- Opening Delimiter -

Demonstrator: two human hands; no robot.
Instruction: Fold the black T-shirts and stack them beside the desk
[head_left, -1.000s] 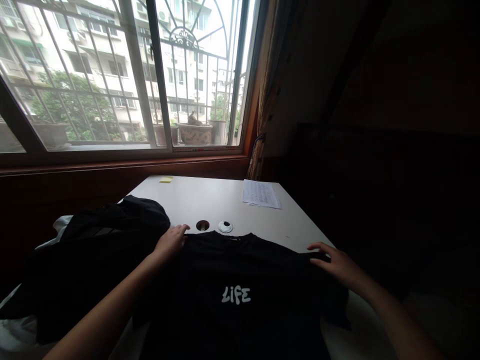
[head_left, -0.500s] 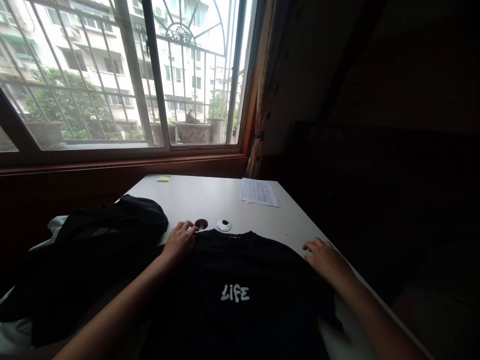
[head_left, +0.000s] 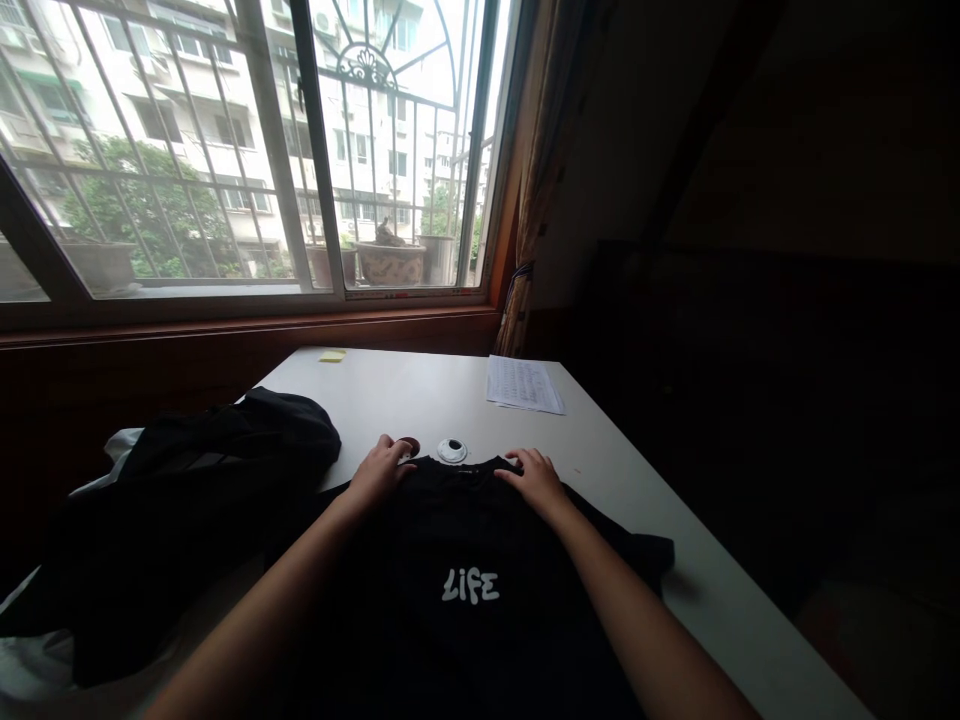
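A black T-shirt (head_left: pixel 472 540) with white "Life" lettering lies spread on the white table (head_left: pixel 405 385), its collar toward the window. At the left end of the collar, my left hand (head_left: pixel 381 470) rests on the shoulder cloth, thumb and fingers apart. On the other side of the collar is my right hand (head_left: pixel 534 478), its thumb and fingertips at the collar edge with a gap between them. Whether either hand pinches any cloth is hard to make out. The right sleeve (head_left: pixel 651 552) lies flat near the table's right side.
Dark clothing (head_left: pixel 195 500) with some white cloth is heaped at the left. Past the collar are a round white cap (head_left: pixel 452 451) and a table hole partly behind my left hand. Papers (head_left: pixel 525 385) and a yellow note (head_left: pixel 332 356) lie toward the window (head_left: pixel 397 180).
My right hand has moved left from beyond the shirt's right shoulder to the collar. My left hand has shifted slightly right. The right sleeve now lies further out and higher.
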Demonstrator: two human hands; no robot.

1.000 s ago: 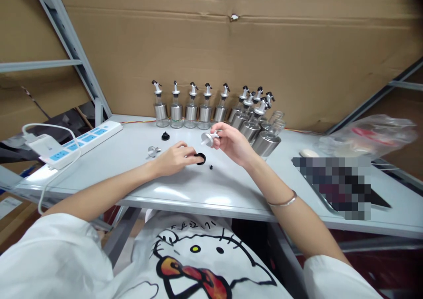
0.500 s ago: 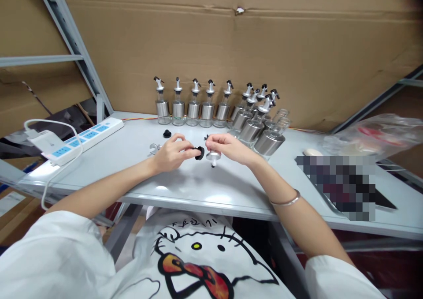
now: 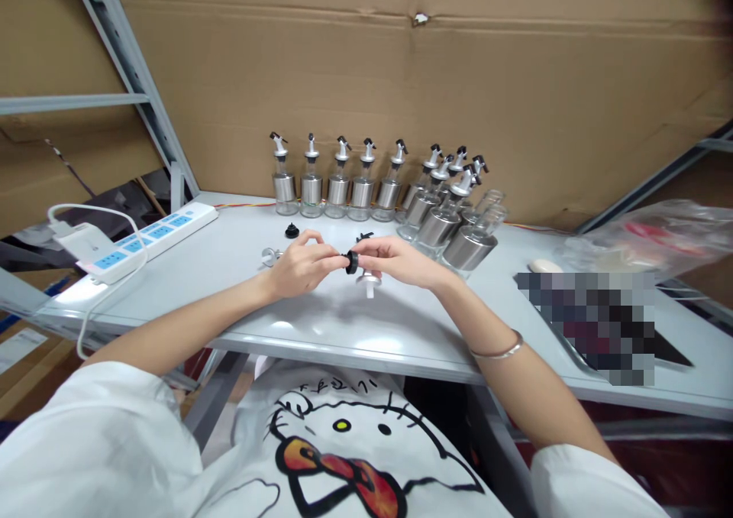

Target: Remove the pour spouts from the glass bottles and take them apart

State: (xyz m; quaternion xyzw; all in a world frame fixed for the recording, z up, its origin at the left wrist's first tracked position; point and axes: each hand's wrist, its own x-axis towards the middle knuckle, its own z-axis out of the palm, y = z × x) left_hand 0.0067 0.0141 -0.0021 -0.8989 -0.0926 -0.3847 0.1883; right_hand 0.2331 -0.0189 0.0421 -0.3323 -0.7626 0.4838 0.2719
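A round black cap (image 3: 351, 262), tipped on edge, sits between the left hand (image 3: 301, 267) and the right hand (image 3: 401, 261). Just beside it, the right hand holds a silver spout (image 3: 369, 280), its pale tube (image 3: 369, 292) pointing down.

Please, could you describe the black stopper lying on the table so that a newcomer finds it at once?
On the table, find the row of steel-banded glass bottles along the cardboard wall. Just in front of its left end sits the small black stopper. Unlike the black cap between the left hand and right hand, it lies untouched.
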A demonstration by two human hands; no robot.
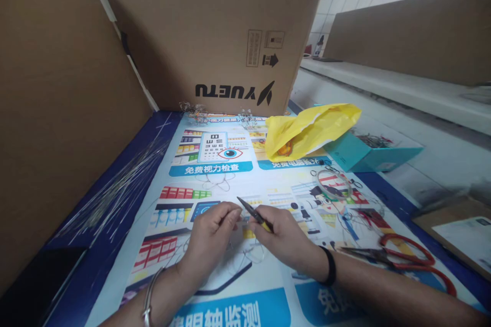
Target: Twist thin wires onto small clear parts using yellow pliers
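Over the blue desk (pixel 374 184), the fingers of the right hand (pixel 282 232) wrap around a slender, dark metal tool (pixel 252 212) with a pointed tip and yellow-marked handle, likely light and stiff, best held behind that point. Those of the left hand (pixel 210 230) pinch narrowly (on what, I cannot tell). Beneath lies a colourful printed sheet (pixel 245 186); behind stands a tall brown cardboard panel (pixel 199 36).

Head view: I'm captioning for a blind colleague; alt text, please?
A person's right hand holds a dark pointed tool close to their left hand, above a printed sheet. Around them lie thin wires, a yellow bag, a teal box and red-handled scissors.
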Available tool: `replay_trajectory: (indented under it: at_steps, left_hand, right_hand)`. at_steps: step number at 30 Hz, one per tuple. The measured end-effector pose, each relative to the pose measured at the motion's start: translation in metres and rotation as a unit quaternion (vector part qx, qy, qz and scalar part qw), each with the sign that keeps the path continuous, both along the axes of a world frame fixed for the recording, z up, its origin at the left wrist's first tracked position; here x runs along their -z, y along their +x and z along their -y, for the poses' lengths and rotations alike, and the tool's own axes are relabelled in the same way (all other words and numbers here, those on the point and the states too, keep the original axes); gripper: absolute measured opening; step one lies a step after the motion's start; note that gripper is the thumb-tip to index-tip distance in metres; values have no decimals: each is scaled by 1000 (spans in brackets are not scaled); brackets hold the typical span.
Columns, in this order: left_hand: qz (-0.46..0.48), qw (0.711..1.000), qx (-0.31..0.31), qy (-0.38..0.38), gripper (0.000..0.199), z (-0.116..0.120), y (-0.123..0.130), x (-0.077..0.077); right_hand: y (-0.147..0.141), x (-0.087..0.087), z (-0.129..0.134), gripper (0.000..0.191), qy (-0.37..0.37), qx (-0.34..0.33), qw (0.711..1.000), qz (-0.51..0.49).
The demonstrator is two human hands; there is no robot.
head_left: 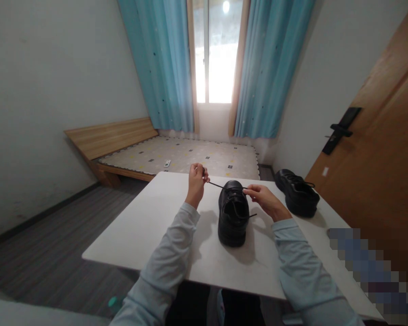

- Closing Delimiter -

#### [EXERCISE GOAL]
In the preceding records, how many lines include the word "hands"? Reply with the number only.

#### [RESPONSE AREA]
4